[Osmf-talk] Tiles

Paul Norman penorman at mac.com
Fri Jun 2 00:24:04 UTC 2023


On 2023-06-01 1:31 p.m., Steve Coast wrote:
> The OSMF is seeking massive new funding while at the same time 
> operating a global minutely updated tileserver for the entire world to 
> use for free. It's important to note that keeping this updated (for 
> the entire world, for free) is itself painful and expensive compared 
> to caching the tiles.

Several years ago, maintaining the tile service was painful due to 
trying to manage our own CDN over a large number of donated hosts. Since 
early 2021, this has not been the case and it is no longer a headache.

About 10% of the OWG's hosting and hardware budget 
<https://operations.osmfoundation.org/2022/12/31/plan.html> goes towards 
tiles. This is a mix of capital expense for servers; ongoing power, 
space, and network costs; and logging/monitoring costs. Each of those 
categories is very roughly a third. The actual spend is likely to be 
closer to 5% - tile-related costs are likely to come in under budget, 
but other savings might push the percentage back up.

All of the CDN costs and about half the render server costs are 
sponsored, thanks to Fastly, AWS, AARNet, University College London, 
OSUOSL, and Umeå University. If we were paying commercial prices, the 
CDN costs would be a significant portion of our budget, but we're 
getting the service for free.

Time costs are more difficult to tabulate, but because everything is 
well-scripted the tile service doesn't require much sysadmin time.

> Today, bidenlaptopmedia.com, perhaps the United States most visited 
> website in the last 6 hours, is now using OSMF managed tiles for free.

We publish top users of tiles at 
https://planet.openstreetmap.org/tile_logs/, but because the day hasn't 
ended yet, today's numbers aren't out yet. I had a look anyways.

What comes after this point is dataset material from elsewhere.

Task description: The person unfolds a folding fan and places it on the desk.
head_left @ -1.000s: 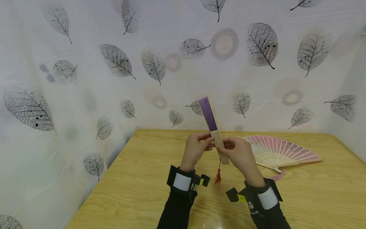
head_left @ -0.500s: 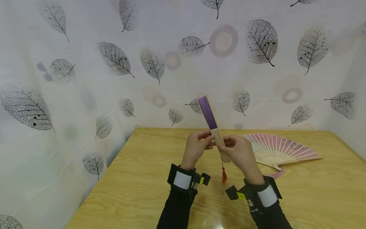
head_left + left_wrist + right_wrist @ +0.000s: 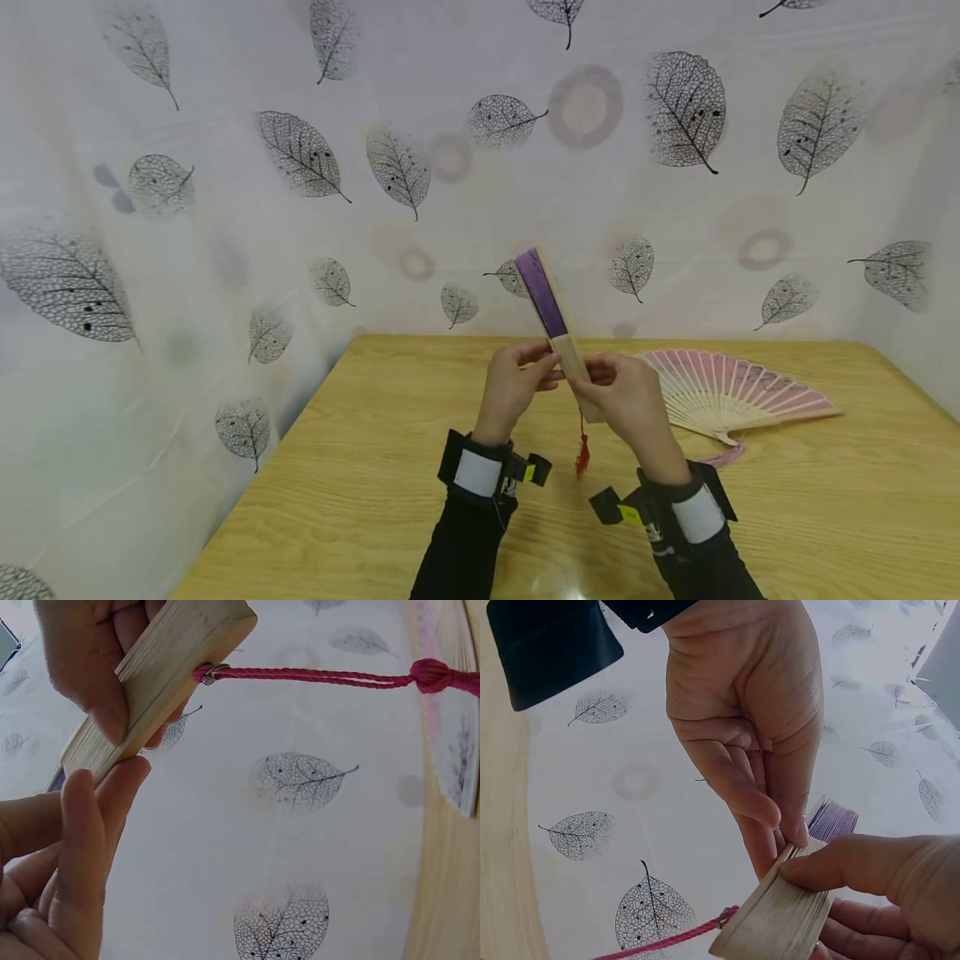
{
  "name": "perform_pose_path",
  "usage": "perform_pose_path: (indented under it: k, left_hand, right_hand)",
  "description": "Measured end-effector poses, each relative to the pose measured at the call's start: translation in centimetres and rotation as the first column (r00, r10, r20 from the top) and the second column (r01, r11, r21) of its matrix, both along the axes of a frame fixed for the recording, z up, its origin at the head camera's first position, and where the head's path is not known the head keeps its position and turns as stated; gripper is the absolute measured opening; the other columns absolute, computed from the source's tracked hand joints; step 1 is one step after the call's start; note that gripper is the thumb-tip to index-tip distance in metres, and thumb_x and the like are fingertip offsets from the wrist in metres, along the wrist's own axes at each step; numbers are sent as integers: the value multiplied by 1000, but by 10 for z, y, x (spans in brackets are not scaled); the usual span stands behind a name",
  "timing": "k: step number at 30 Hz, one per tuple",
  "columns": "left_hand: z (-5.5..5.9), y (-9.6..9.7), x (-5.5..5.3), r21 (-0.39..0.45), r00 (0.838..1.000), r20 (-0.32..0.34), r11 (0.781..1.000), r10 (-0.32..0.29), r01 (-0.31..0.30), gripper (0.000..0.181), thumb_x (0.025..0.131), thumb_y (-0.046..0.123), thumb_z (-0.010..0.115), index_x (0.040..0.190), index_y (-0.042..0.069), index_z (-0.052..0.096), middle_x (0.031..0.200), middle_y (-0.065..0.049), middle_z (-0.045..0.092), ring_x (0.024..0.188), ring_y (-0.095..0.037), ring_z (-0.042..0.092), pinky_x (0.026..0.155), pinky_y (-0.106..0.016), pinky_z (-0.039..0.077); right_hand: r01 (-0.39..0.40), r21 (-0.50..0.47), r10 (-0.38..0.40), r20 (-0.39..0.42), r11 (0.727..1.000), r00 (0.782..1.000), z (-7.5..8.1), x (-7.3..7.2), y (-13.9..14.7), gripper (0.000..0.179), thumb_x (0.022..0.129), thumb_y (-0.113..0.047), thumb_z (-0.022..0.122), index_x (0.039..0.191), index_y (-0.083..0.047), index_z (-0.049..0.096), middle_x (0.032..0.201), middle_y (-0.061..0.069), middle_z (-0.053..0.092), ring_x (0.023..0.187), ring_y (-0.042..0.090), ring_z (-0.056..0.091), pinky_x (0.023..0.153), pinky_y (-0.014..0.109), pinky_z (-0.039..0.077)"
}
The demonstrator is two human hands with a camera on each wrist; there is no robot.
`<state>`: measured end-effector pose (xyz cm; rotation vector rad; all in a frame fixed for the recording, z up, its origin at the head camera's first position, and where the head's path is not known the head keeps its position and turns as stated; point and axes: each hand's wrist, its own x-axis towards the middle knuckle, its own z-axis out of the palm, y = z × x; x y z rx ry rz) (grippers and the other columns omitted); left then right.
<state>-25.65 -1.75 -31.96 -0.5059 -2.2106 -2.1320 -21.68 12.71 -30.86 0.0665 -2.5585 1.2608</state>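
Both hands hold a folded purple folding fan [image 3: 542,292] up in front of me, tilted with its purple end up and to the left. My left hand [image 3: 510,387] pinches the wooden sticks at mid-length between thumb and fingers. Lower on the sticks, my right hand [image 3: 626,404] grips with its thumb across the wood [image 3: 780,919], as the right wrist view shows. A red tassel [image 3: 582,457] hangs from the fan's lower end. Its pink-red cord [image 3: 307,675] runs from a small metal ring in the left wrist view.
On the table [image 3: 375,467], an opened pink and white folding fan [image 3: 750,387] lies behind my right hand, with a pink tassel [image 3: 723,456] at its base. A pale curtain [image 3: 450,192] printed with dark leaves stands behind and to the left of the table.
The red tassel has swung right and then slightly back left. The purple fan tilts a little further left at its top; both hands keep their grip.
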Motion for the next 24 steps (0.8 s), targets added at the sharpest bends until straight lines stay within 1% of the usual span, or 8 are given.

Although their traffic is significant, the load from them is not. They 
are 54th in the US for the last 6 hours, based on backend tiles served, 
our standard measure of load. Odds are that users are viewing a small 
number of areas, so most traffic is being served by the CDN, which costs 
us no resources or sysadmin time.


> Could we rethink this and instead limit tiles to editors, instead of 
> seeking to expand an already free service which has plenty of 
> commercial competition? That way, resources could be used on things 
> that benefit OSM.

The vast majority of use from non-OSM sources is very small websites. To 
restrict access from these sites while allowing JOSM and editing-related 
sites like MapRoulette would require investments in access restricting 
technology which we investigated developing, but decided against because 
it wasn't worth it 
<https://github.com/openstreetmap/operations/issues/342#issuecomment-1138148939>. 
Developing this, administering it, and deciding what sites to allow 
would significantly boost the sysadmin time needed. It might also impact 
the willingness of sponsors to donate services, which could boost costs 
significantly and overwhelm any potential savings.